WHAT THE EXERCISE ASKS
Return a faithful copy of all the entries, omitting the images.

WORKING DATA
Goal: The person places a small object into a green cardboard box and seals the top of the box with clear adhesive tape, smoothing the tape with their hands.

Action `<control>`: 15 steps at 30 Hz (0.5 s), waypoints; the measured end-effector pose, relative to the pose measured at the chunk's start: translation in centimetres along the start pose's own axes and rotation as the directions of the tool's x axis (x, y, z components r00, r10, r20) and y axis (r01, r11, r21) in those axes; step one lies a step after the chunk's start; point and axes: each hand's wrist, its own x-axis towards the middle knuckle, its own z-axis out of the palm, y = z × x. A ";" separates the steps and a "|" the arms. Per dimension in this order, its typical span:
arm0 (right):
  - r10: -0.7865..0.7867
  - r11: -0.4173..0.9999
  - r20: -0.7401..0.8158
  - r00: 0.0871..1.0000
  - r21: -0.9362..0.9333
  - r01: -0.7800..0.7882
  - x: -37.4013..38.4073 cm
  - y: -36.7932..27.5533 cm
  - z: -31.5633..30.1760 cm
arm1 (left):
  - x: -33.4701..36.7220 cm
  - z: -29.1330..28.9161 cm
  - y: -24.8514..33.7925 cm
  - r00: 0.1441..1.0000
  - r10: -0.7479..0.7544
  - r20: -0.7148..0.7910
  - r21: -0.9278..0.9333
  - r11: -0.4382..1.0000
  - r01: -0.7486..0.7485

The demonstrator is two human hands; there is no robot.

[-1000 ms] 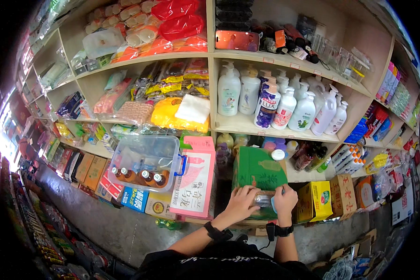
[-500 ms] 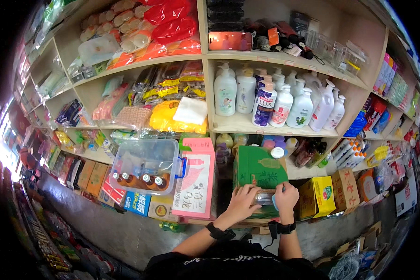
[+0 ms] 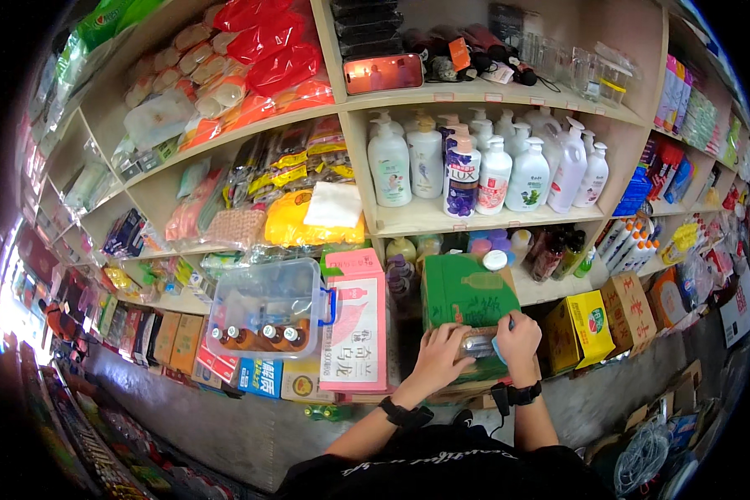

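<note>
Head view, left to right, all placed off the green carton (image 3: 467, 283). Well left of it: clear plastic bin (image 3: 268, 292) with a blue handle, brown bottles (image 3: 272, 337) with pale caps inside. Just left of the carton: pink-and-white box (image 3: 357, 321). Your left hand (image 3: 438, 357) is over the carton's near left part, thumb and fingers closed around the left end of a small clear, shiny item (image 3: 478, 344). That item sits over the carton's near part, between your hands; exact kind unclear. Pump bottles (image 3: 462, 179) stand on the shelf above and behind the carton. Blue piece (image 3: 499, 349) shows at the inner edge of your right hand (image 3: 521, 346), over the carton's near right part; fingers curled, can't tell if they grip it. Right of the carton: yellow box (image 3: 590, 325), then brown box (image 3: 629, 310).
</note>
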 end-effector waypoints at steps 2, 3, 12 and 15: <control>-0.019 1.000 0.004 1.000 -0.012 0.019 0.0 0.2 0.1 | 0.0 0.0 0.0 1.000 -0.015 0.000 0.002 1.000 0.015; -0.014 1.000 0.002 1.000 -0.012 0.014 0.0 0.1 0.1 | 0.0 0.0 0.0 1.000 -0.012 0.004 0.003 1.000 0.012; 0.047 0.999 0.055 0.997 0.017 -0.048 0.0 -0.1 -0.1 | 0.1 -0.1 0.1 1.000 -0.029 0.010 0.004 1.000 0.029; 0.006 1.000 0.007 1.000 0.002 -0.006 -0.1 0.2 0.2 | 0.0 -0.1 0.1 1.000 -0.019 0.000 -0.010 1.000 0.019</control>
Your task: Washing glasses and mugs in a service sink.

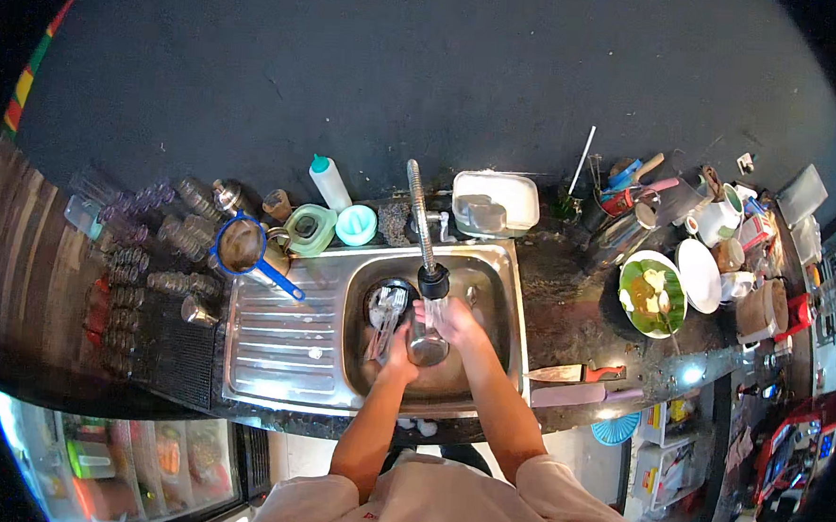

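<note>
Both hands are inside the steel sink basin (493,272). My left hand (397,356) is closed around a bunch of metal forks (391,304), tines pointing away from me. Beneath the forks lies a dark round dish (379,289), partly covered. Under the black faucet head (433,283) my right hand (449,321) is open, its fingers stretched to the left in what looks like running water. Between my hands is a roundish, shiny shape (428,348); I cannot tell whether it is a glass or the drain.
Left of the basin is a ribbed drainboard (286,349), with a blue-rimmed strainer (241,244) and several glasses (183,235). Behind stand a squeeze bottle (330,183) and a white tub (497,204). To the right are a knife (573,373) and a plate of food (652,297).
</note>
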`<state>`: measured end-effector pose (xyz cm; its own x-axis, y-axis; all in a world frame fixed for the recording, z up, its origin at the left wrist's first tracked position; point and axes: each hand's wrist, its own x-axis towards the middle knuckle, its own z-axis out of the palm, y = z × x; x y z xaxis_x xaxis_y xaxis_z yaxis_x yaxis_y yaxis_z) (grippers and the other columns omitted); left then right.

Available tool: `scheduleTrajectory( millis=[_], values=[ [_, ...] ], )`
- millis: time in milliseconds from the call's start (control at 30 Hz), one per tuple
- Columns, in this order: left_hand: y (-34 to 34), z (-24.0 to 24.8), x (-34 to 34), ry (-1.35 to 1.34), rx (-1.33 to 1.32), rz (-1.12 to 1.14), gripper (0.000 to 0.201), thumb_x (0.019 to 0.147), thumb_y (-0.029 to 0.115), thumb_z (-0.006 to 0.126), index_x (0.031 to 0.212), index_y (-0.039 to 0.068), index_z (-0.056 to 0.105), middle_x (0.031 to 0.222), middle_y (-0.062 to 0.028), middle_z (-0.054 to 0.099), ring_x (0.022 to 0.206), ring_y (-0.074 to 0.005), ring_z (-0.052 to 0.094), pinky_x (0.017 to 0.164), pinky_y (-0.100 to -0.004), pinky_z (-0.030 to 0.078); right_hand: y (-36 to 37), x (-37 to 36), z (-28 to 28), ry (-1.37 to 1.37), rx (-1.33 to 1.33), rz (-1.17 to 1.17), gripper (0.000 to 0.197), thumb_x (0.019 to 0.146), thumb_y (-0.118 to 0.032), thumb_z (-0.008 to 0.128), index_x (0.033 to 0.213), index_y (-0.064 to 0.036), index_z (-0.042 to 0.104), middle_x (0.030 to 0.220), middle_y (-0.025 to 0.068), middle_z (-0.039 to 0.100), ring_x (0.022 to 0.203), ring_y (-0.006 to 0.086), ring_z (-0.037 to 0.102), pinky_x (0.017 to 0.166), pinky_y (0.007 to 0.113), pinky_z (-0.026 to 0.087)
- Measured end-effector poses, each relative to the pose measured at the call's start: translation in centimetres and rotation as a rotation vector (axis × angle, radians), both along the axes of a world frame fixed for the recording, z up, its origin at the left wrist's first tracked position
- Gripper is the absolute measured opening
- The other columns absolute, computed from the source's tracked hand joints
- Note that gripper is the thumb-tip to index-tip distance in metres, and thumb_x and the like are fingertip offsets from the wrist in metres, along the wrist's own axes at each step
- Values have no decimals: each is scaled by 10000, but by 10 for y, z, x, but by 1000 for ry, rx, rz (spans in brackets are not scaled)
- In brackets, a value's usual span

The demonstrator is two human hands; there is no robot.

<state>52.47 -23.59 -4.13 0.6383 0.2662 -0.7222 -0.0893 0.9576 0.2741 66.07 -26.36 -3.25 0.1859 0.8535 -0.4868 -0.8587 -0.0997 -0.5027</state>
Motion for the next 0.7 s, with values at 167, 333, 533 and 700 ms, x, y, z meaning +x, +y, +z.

EXERCISE OUTPUT
Goal: The person places a small object into a green cardboard box and seals the top of the box with clear adhesive tape, smoothing the tape with their hands.

Action `<control>`: 15 steps at 30 Hz (0.5 s), waypoints; the measured end-effector pose, relative to the pose measured at the chunk's start: translation in centimetres along the start pose's own axes and rotation as the directions of the tool's x axis (x, y, z components r00, r10, r20) and y axis (r01, r11, r21) in those axes; step one lies a step after the chunk's start; point and axes: each hand's wrist, its own x-axis towards the middle knuckle, its own z-axis out of the palm, y = z × x. A ";" separates the steps and a "|" the arms. Per dimension in this order, its typical span:
arm0 (right):
  - r10: -0.7865..0.7867
  - r11: -0.4173..0.9999
  - r20: -0.7401..0.8158
  - r00: 0.0871..1.0000
  - r21: -0.9362..0.9333
  - r01: -0.7800..0.7882
  - x: -37.4013..38.4073 cm
  - y: -36.7932..27.5533 cm
  - z: -31.5633..30.1760 cm
arm1 (left):
  - x: -33.4701..36.7220 cm
  - z: -29.1330..28.9161 cm
  - y: -24.8514..33.7925 cm
  - r00: 0.1441..1.0000
  - r10: -0.7479..0.7544
  - r20: -0.7148..0.7910
  - r21: -0.9278..0.9333
  - r11: -0.4382..1.0000
  - r01: -0.7486..0.7485

The demonstrator is two human hands; there is no robot.

[-1000 ms] 
[-500 ms] 
[+0 ms] 

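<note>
Head view, left to right, all placed off the green carton (image 3: 467, 283). Well left of it: clear plastic bin (image 3: 268, 292) with a blue handle, brown bottles (image 3: 272, 337) with pale caps inside. Just left of the carton: pink-and-white box (image 3: 357, 321). Your left hand (image 3: 438, 357) is over the carton's near left part, thumb and fingers closed around the left end of a small clear, shiny item (image 3: 478, 344). That item sits over the carton's near part, between your hands; exact kind unclear. Pump bottles (image 3: 462, 179) stand on the shelf above and behind the carton. Blue piece (image 3: 499, 349) shows at the inner edge of your right hand (image 3: 521, 346), over the carton's near right part; fingers curled, can't tell if they grip it. Right of the carton: yellow box (image 3: 590, 325), then brown box (image 3: 629, 310).
</note>
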 end-effector waypoints at steps 2, 3, 12 and 15: <control>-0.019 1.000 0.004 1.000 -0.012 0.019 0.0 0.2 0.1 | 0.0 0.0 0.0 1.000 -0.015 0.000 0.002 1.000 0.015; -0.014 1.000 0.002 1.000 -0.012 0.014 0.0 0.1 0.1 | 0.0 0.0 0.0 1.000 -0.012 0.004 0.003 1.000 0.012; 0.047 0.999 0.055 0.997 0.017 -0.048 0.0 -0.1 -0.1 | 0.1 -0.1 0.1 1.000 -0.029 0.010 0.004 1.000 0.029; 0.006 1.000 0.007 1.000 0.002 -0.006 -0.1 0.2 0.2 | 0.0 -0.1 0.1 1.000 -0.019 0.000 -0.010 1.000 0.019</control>
Your task: Washing glasses and mugs in a service sink.


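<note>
Both hands are inside the steel sink basin (493,272). My left hand (397,356) is closed around a bunch of metal forks (391,304), tines pointing away from me. Beneath the forks lies a dark round dish (379,289), partly covered. Under the black faucet head (433,283) my right hand (449,321) is open, its fingers stretched to the left in what looks like running water. Between my hands is a roundish, shiny shape (428,348); I cannot tell whether it is a glass or the drain.
Left of the basin is a ribbed drainboard (286,349), with a blue-rimmed strainer (241,244) and several glasses (183,235). Behind stand a squeeze bottle (330,183) and a white tub (497,204). To the right are a knife (573,373) and a plate of food (652,297).
</note>
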`<state>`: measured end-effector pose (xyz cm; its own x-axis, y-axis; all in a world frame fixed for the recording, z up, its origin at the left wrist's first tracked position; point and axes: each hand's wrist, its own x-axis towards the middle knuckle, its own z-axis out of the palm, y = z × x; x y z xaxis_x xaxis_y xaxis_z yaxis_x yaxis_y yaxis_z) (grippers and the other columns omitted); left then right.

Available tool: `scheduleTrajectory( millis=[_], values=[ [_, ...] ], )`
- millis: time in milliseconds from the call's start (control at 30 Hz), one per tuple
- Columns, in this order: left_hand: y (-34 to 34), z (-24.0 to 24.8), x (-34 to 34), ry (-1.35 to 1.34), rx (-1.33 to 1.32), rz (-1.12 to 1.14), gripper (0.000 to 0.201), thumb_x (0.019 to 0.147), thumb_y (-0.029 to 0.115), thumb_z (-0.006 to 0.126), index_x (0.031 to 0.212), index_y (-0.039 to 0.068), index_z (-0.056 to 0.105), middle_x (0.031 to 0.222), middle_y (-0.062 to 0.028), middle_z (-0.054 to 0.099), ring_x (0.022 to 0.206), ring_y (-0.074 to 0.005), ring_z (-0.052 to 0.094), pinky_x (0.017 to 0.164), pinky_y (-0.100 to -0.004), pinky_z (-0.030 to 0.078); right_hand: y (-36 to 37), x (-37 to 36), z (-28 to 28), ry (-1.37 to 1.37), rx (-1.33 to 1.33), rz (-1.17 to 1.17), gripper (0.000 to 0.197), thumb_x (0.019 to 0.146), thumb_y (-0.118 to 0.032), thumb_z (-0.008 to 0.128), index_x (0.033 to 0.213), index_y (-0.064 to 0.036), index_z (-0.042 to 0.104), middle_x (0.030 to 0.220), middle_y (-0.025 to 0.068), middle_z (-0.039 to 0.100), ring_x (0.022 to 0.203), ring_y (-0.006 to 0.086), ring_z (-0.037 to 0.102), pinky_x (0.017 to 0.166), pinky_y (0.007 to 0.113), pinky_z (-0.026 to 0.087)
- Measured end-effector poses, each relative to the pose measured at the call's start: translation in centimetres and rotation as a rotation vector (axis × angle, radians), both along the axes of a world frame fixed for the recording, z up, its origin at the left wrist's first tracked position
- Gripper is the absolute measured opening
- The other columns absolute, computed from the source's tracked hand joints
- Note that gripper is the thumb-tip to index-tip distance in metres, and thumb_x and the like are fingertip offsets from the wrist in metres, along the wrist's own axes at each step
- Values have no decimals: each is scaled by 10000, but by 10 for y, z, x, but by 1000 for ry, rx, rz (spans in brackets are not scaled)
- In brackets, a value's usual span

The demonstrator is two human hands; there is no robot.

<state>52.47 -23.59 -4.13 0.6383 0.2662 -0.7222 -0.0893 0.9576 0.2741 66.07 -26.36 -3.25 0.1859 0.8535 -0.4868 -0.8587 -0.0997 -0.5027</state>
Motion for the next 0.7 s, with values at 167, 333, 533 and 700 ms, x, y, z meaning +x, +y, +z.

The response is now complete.